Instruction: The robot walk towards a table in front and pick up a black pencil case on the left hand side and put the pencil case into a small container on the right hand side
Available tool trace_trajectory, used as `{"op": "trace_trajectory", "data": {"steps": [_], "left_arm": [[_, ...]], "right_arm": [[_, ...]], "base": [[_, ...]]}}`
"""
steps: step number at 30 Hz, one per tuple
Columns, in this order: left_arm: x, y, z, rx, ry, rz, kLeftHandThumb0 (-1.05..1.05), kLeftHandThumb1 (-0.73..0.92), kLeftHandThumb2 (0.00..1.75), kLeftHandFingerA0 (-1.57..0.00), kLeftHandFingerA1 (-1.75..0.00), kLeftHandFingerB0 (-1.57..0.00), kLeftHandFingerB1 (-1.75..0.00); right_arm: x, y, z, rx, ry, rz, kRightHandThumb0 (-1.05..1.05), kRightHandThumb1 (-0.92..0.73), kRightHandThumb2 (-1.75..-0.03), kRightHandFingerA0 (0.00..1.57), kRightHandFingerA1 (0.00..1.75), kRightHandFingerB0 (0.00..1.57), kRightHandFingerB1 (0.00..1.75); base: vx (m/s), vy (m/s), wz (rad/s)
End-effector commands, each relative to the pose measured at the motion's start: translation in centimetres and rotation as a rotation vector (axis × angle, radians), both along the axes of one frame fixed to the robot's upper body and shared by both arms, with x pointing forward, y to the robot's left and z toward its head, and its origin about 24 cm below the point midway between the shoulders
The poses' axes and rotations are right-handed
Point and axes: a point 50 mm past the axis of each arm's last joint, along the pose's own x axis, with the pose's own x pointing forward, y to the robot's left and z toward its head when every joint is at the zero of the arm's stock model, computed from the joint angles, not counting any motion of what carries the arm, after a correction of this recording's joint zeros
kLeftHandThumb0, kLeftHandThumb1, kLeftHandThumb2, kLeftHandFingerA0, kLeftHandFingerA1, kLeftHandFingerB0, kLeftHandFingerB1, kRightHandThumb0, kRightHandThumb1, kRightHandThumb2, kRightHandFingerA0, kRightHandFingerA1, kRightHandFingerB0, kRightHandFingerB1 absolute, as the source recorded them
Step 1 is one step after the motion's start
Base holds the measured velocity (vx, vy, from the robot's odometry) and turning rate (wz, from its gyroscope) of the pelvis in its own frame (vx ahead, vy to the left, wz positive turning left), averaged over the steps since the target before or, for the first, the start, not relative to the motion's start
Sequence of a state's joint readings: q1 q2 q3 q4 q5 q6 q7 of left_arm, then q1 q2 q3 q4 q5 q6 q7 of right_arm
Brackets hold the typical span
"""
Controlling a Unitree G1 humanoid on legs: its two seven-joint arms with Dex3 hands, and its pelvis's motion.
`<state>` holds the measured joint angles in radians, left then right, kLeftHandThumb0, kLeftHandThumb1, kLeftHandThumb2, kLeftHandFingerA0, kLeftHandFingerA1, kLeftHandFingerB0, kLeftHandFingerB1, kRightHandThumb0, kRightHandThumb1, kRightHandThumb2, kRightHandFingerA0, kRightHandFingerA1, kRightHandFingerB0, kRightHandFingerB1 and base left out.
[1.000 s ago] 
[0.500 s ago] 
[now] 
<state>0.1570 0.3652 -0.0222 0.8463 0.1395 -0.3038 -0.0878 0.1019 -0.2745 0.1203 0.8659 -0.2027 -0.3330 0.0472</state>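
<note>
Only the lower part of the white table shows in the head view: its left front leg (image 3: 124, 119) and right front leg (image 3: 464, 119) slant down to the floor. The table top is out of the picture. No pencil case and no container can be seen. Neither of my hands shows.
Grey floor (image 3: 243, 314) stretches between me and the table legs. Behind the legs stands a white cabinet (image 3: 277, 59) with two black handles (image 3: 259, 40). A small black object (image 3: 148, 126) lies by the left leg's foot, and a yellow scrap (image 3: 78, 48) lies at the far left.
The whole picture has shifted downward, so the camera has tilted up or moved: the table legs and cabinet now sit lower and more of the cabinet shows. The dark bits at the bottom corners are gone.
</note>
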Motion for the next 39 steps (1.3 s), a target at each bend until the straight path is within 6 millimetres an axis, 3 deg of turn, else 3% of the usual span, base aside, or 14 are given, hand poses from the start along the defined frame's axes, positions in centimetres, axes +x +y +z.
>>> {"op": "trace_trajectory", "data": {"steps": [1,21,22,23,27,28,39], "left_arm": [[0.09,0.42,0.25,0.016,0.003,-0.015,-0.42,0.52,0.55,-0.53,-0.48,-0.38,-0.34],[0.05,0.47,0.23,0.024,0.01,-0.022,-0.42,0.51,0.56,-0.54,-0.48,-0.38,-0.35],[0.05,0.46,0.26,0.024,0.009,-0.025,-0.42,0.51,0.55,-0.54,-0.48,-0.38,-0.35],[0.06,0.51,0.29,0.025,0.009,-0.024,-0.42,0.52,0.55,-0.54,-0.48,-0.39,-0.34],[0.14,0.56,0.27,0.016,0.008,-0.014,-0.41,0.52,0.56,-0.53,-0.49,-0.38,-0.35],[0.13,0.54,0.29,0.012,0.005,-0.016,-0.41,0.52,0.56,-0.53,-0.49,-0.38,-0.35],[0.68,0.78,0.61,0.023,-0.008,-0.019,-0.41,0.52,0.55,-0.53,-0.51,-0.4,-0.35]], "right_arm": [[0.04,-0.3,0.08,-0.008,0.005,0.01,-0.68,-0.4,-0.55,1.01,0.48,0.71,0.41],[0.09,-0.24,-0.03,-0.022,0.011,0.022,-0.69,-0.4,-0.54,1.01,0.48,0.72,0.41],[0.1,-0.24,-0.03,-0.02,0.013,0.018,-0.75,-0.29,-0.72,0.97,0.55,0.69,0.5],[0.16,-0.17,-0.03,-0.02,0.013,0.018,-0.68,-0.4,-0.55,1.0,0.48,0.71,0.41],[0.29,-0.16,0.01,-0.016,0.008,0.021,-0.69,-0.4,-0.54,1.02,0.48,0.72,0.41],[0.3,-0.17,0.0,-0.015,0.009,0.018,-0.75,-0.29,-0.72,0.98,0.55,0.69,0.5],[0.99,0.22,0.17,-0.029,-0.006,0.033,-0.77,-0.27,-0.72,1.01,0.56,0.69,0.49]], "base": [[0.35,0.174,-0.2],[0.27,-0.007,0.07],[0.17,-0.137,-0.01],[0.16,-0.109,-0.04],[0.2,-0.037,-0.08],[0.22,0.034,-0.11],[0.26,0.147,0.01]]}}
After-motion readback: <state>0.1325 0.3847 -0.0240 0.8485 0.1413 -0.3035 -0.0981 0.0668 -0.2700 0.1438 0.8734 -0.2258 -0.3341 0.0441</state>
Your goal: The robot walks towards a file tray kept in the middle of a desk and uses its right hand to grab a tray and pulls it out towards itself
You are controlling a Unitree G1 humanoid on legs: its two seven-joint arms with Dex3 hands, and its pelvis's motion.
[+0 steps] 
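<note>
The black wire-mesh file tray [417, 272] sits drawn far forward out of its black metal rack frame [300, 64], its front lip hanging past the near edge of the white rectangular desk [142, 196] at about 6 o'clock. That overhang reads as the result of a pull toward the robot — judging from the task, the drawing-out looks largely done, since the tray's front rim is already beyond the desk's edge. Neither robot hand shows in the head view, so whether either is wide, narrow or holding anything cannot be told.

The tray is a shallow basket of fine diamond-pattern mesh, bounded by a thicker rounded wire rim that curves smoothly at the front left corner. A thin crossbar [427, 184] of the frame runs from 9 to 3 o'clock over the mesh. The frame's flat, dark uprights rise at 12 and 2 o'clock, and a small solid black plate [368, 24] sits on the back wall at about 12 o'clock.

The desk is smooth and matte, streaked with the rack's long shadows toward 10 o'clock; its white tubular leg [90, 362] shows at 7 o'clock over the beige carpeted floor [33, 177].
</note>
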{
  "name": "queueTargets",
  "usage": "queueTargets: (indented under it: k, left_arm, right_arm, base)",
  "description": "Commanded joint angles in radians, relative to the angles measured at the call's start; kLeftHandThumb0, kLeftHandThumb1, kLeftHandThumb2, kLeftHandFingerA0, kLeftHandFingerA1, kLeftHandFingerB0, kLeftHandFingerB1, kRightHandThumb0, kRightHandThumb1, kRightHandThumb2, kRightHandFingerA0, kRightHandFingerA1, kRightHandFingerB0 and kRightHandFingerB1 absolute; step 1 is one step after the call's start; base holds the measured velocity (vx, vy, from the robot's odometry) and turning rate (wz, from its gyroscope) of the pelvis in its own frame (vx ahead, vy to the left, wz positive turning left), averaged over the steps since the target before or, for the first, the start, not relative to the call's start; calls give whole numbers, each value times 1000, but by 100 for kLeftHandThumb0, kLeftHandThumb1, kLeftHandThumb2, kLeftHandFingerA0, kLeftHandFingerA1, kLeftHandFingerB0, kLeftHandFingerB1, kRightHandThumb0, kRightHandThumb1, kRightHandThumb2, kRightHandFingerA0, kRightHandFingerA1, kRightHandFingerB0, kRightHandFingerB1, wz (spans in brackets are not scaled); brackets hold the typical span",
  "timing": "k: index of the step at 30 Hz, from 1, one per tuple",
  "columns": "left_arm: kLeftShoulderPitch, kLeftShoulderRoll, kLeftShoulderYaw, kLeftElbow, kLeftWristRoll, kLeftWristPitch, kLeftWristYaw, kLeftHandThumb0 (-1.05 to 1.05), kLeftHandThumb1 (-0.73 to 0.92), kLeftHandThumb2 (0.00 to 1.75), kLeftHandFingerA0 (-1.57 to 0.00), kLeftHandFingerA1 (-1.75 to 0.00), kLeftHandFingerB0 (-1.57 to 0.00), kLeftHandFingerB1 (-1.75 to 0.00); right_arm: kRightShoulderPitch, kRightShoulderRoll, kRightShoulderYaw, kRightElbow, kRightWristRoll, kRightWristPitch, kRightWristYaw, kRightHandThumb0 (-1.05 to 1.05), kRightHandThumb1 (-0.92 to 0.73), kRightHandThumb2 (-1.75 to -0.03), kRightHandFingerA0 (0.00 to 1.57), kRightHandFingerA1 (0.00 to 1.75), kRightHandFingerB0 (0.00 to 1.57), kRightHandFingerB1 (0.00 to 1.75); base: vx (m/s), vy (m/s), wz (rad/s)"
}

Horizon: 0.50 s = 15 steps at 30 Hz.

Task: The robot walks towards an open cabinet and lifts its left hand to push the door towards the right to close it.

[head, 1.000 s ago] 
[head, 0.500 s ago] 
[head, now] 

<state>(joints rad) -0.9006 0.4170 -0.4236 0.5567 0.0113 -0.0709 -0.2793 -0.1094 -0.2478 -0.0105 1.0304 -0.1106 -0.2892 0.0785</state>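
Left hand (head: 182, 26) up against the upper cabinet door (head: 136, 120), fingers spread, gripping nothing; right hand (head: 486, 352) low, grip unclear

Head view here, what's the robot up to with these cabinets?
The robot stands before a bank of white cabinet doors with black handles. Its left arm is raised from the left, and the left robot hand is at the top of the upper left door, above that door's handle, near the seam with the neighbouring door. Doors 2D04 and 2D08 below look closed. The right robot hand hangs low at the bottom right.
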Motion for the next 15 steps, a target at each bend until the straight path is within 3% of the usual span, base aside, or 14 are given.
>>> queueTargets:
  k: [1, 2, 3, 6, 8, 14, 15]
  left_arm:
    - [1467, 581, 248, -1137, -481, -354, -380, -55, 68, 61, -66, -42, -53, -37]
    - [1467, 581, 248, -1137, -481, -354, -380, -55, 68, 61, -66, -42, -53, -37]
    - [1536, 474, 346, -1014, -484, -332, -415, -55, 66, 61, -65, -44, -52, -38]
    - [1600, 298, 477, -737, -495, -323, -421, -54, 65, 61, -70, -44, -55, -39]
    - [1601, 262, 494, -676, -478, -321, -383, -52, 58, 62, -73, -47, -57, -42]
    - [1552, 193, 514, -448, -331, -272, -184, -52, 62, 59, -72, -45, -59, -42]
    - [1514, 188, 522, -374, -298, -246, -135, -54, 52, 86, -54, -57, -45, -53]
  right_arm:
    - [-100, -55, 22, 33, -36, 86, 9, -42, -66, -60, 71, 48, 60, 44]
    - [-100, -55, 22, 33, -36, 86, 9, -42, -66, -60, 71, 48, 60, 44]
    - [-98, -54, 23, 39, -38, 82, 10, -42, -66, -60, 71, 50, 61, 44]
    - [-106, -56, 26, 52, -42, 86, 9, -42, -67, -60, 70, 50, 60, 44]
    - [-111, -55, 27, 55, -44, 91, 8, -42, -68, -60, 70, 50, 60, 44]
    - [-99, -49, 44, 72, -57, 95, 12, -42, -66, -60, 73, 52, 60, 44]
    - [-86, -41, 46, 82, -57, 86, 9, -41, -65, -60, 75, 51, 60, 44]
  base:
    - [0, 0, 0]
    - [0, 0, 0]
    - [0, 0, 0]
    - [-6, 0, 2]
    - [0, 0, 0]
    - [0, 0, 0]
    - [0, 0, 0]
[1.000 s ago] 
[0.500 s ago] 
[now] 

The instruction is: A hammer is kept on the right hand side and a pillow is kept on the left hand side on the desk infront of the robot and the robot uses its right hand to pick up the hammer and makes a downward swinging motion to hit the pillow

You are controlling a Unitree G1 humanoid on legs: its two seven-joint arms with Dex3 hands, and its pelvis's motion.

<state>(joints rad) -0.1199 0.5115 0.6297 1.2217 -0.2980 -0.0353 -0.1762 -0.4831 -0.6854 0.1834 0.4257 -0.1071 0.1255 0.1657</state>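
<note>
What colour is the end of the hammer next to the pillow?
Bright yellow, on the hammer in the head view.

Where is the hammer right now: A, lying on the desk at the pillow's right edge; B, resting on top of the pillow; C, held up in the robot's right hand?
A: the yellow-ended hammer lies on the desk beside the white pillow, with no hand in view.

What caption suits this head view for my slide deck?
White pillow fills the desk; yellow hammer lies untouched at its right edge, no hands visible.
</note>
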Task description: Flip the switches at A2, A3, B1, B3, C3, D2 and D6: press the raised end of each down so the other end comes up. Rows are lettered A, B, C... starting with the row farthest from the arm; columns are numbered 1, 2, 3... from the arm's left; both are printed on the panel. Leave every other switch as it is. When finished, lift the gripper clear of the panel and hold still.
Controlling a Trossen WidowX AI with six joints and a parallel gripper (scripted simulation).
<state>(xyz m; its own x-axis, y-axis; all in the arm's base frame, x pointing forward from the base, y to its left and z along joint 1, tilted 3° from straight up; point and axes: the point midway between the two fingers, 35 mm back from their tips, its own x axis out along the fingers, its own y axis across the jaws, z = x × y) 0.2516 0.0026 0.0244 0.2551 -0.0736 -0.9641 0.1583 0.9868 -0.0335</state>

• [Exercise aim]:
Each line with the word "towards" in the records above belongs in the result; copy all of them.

• [Answer to this exercise]:
Instruction: The robot walk towards a table in front and pick up a black pencil case on the left hand side and put the pencil case into a small container on the right hand side
Your goal: The robot walks towards a file tray kept in the middle of a desk and uses its right hand to grab a tray and pulls it out towards itself
Task: The robot walks towards an open cabinet and lifts its left hand to push the door towards the right to close it.

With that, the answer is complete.